Probably, and I've heard from some Inkscape devs that they'd like to. But it's a pretty massive project, which would directly result in the current developers being less proficient at the UI toolkit they use.
Qt is an easy sell on fresh projects, but switching a large existing codebase is huge.
At this point moving to Qt for something as large as Inkscape would be too massive I imagine. Just +1'ing your point.
Inkscape's UI uses so much common elements out of GTK too that it would really hose some of the developed creature comforts the community has got used to. It'd be a huge project with not a lot of ROI to go and redo all the chrome.
I'm well aware. We've also sent spacecraft to Mars. Porting a large codebase from one UI toolkit to another, all the while giving up hard-earned knowledge in a volunteer-driven project is still a super daunting task.

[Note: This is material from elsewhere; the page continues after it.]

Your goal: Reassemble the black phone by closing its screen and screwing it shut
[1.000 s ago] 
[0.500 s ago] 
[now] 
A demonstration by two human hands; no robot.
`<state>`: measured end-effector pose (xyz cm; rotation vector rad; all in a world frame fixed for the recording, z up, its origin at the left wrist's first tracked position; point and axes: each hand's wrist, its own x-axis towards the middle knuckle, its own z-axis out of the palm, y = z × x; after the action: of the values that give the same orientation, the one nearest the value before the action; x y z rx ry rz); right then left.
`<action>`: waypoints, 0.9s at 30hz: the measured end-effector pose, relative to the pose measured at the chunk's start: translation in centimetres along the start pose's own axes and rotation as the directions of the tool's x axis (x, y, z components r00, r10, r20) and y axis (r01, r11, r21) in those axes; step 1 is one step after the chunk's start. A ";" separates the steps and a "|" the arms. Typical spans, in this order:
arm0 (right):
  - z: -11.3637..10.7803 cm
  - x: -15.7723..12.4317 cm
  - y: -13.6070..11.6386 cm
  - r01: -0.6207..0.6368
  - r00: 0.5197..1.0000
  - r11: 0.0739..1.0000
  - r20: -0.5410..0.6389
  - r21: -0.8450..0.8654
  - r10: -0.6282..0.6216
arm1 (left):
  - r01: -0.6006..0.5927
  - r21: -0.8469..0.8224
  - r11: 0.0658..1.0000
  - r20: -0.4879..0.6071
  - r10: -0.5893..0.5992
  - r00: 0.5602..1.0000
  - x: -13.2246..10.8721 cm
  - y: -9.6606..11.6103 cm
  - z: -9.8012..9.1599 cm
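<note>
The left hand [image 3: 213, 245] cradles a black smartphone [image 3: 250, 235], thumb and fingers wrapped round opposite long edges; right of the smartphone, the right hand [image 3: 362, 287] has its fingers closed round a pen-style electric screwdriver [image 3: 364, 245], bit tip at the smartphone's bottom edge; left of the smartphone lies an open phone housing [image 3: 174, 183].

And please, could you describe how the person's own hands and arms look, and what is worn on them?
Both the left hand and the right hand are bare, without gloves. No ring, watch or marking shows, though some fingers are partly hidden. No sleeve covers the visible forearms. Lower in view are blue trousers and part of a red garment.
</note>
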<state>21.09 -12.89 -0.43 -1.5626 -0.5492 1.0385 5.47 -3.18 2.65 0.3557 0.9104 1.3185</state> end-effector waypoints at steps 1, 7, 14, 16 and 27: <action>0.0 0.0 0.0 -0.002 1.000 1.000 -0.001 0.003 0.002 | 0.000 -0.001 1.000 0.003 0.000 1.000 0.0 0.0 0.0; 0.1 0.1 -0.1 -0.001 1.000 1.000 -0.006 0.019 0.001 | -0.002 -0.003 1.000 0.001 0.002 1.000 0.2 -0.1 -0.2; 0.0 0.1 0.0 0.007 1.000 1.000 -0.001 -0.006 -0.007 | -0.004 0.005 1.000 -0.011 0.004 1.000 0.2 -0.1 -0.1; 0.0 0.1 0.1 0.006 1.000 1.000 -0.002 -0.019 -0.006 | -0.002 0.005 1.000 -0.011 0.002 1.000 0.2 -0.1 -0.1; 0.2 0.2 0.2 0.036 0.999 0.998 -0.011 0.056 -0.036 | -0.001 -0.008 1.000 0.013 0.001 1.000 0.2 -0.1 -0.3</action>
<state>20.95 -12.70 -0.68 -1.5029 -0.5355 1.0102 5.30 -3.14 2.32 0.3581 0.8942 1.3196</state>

I'd argue that this depends a lot how the code is structured. Back in the day of Win32 and MFC it was not unusual at all to very tightly integrate logic and the UI, often even outsourcing parts of state machines to GUI controls etc.; such a code base is difficult to port to anything. If, on the other hand, the application is written in a more layered approach, then porting from one toolkit to another may mean to just re-engineer the UI and only the UI. Complex custom controls mentioned by Raphael below are another factor.
It's a graphic design program. If there is a project where tight integration between the graphic library and the rest of the codebase is expected (for performance reasons) and hard to avoid is here.
In wireshark, for example, its meat is in the networking code, and the important skills of the developers are there, on inkscape, on the other side, the non-trivial contributions probably happen very near to the graphic frontend. If GTK goes to the gutter, retraining the developers to get to the same level in Qt will set Inkscape back years.
If Wireshark is any example, definitely not. I've not met anyone that likes the Qt version (in VoIP, it's an indispensable tool used all the time) - it seems like it lost a ton of polish.
This is somewhat off-topic, but I'm curious since every person who has had this sentiment that I've known was unable to provide specific parts which were lacking. Do you perhaps have a short list of top things which are missing their polish with the Qt version of Wireshark?
I'm just a light user of the tool and am genuinely curious about what things it may have lost in the transition.
I’m I using it for debugging barcode scanners talking to a web service. I much prefer the qt based UI. It’s much faster and obviously feels much more native to the platform
Qt is an easy sell on fresh projects, but switching a large existing codebase is huge.